Also in 2 A of light emitting elements, the effect similar to 1 A of light emitting elements can be exhibited. It goes without saying that the light emitting element 2A can be used as the light emitting device 100 by being bonded to the base 23 similarly to the light emitting element 1A.

<Embodiment 4>

The light emitting element 2B according to Embodiment 4 of the present invention will be described with reference to FIGS. 9, 10A, and 10B. Below, the same code | symbol is attached | subjected to the member corresponding to Embodiment 1. In addition, description is abbreviate | omitted suitably about the structure similar to Embodiment 2, 3.

The light emitting element 2B mainly differs from Embodiment 3 in that the 3rd opening part 18e is located on the n-side semiconductor layer 12n continuous from the 2nd light emitting cell 122 similarly to Embodiment 2. Do. Thereby, compared with Embodiment 3, since a part of wiring electrode 14 can be formed in the area | region where the groove part 12d is not arrange | positioned, deterioration of reliability can be reduced. In addition, in this embodiment, although the 3rd opening part 18e was arrange | positioned on the n-side semiconductor layer 12n continuous from the 2nd light emitting cell 122, the 1st light emitting cell 121 and the 3rd light emitting cell 123 ) And the fourth light emitting cell 124 may be disposed on the n-side semiconductor layer 12n that is continuous.

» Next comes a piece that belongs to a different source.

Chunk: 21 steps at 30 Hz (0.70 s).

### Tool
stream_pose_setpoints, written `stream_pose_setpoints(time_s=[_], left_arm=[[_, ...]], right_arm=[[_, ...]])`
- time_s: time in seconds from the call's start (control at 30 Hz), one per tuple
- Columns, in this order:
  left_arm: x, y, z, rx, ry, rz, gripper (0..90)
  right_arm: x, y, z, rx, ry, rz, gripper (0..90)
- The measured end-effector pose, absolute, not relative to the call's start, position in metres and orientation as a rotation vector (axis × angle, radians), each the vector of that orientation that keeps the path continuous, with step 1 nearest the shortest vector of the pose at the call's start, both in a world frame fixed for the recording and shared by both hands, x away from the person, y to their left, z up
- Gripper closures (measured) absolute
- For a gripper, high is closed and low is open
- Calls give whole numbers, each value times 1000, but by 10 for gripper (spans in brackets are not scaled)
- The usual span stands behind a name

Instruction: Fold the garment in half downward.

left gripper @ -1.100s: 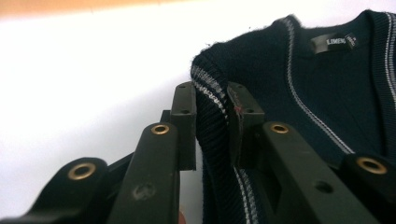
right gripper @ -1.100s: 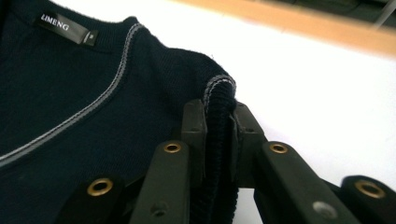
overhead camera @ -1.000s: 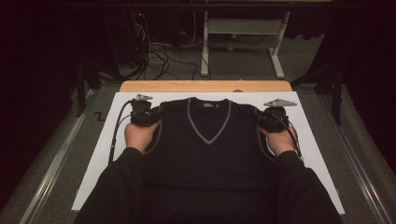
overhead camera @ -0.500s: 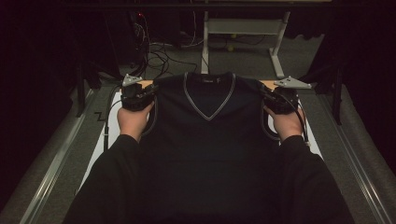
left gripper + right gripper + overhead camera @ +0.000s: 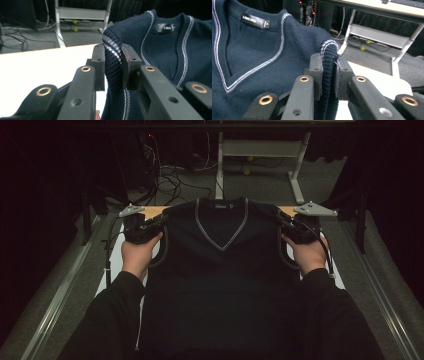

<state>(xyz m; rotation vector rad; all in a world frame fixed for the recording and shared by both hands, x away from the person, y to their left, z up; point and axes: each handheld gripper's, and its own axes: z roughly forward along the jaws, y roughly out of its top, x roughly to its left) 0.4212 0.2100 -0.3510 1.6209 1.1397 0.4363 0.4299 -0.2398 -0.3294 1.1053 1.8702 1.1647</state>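
A dark navy sleeveless V-neck sweater point(image 5: 220, 270) with pale striped trim hangs spread between my two grippers, lifted above the table. My left gripper point(image 5: 159, 222) is shut on the ribbed edge of the sweater's shoulder point(image 5: 113, 62), which is pinched between the two black pads. My right gripper point(image 5: 281, 220) is shut on the other shoulder's ribbed edge point(image 5: 328, 67). The neck label point(image 5: 166, 27) shows inside the collar, and the same label point(image 5: 254, 20) appears in the right gripper view. The sweater's lower part drapes toward the person's dark sleeves point(image 5: 115, 320).
A white table point(image 5: 37, 67) with a wooden far edge point(image 5: 150, 210) lies under the sweater. Beyond it stand a white-legged desk frame point(image 5: 260, 150), loose cables point(image 5: 170, 175) and small balls point(image 5: 75, 29) on the grey floor. Metal rails point(image 5: 55, 300) run along both sides.
Both grippers have risen and moved away from the person, carrying the sweater's shoulders up off the table; the sweater now hangs stretched between them.
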Motion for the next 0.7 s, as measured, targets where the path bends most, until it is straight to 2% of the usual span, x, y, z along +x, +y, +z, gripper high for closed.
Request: stream_pose_setpoints(time_s=[0.7], left_arm=[[304, 225, -434, 1754, 1039, 309, 715]], right_arm=[[313, -272, -428, 1077, 1999, 1269, 794]])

Also in the light emitting element 2B, the same effect as the light emitting element 2A can be exhibited. It goes without saying that the light emitting element 2B can be used as the light emitting device 100 by being bonded to the base 23 in the same manner as the light emitting element 2A.

As mentioned above, although the light emitting element which concerns on this invention was demonstrated concretely by the form for implementing this invention, the meaning of this invention is not limited to these description and should be interpreted broadly based on description of a claim. It goes without saying that various modifications, alterations, and the like are included in the spirit of the present invention based on these descriptions.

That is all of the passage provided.